Is this just my own personal experience or do you see it too?
What behaviors do you label as bullying?
Am I on the lookout for bullying? Is that why I bump into it so readily?
I have been asked, “Is the bullying you are seeing behavior typical of a gender or a type of business? I find it not to be gender specific. I have witnessed bullies being both men and women bullying both men and women. It is not industry specific. The bullying I have seen first-hand has occurred in manufacturing, service, non-profit, and other settings.

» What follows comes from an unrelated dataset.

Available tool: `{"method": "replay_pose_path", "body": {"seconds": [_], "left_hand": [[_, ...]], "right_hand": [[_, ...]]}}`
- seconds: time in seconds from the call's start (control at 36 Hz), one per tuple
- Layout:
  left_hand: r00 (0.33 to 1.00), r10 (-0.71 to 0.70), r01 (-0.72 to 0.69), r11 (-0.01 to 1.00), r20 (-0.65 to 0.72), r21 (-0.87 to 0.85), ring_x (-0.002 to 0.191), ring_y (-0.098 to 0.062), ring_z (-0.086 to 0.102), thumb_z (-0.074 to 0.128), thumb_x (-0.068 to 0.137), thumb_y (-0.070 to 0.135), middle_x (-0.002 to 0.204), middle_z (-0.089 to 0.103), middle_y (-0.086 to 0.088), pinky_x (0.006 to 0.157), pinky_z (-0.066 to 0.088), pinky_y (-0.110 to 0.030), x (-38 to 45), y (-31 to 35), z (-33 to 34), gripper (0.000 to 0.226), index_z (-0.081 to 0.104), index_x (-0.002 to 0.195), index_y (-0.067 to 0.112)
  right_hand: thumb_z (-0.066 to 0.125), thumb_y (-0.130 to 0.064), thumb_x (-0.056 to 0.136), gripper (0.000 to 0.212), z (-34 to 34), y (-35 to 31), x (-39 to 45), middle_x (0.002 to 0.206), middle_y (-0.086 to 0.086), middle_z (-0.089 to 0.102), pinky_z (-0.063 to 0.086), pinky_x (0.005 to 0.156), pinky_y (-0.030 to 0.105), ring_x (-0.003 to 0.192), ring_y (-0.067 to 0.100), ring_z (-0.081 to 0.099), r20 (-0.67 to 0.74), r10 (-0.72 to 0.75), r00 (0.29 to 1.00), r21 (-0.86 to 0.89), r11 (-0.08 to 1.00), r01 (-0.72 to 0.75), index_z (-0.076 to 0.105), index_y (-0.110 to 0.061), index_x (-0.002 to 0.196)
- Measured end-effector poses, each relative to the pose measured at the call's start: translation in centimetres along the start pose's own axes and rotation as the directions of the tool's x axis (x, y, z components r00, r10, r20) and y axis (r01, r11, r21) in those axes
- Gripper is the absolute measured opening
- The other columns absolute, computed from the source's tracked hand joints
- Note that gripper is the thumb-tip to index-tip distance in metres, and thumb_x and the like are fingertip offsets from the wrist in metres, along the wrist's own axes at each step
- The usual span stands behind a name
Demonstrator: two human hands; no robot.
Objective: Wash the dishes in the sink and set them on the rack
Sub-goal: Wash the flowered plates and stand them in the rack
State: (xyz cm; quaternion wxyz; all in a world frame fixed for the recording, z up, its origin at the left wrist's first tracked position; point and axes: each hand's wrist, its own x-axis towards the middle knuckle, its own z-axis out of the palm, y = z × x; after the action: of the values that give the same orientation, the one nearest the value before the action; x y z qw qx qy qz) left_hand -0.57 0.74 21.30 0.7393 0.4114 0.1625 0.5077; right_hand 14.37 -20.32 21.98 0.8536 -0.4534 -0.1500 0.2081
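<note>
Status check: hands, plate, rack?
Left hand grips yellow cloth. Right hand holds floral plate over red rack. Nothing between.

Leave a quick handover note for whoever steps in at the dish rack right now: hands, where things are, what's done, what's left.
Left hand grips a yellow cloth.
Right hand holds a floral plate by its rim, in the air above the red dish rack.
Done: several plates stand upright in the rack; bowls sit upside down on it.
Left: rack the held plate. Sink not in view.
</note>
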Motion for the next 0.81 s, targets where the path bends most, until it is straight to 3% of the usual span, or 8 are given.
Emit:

I have no tolerance for bullies. And as I become a ‘gray haired’ consultant, I confront bullying behavior with confidence and I hope finesse. In extreme cases, I intervene immediately – the actions of a bully are an act of violence against another. Where bullying has become norm, boundaries have been breached and the code of conduct between co-workers forgotten.
Another question was, “What conditions allow for bullying to occur?” Of course, every question is deep and there are not simple answers. It is, however, clear to me in the situations I have observed that where there is a void of leadership there is a vacuum to be filled. And, that vacuum is ripe to be filled by an individual who feels frustrated, angry, anxious, or underappreciated. In the absence of values-based leadership that unifies individuals around a common goal, a form of dissonant leadership rallying those that feel unattended might emerge. Without leadership and group norms, the climate is ripe for a bully to become the ring leader.
Are our lives so stressful that we are reverting to primal responses and the use of force and fear to get things done and get our way? I do think that stress is the enemy of our emotional intelligence; that our competencies and interpersonal skills erode under the influence of stress.
What is the payoff for being a bully?
It doesn’t appear to bring the individual happiness. It doesn’t foster deep and meaningful relationships. It might cause for some compliance but it does not engender commitment or loyalty.
A colleague answered my question with, “A bully doesn’t have to own their stuff. It is everyone else that is wrong. They don’t need to look at themselves for being responsible for any of the things they are complaining about. Bullying is easy, superficial.’
Why are we so enthralled with this drama?
I have as many questions as I do observations. What remains is my concern:
How do we interact in such a way to lift each other up rather than tear each other down?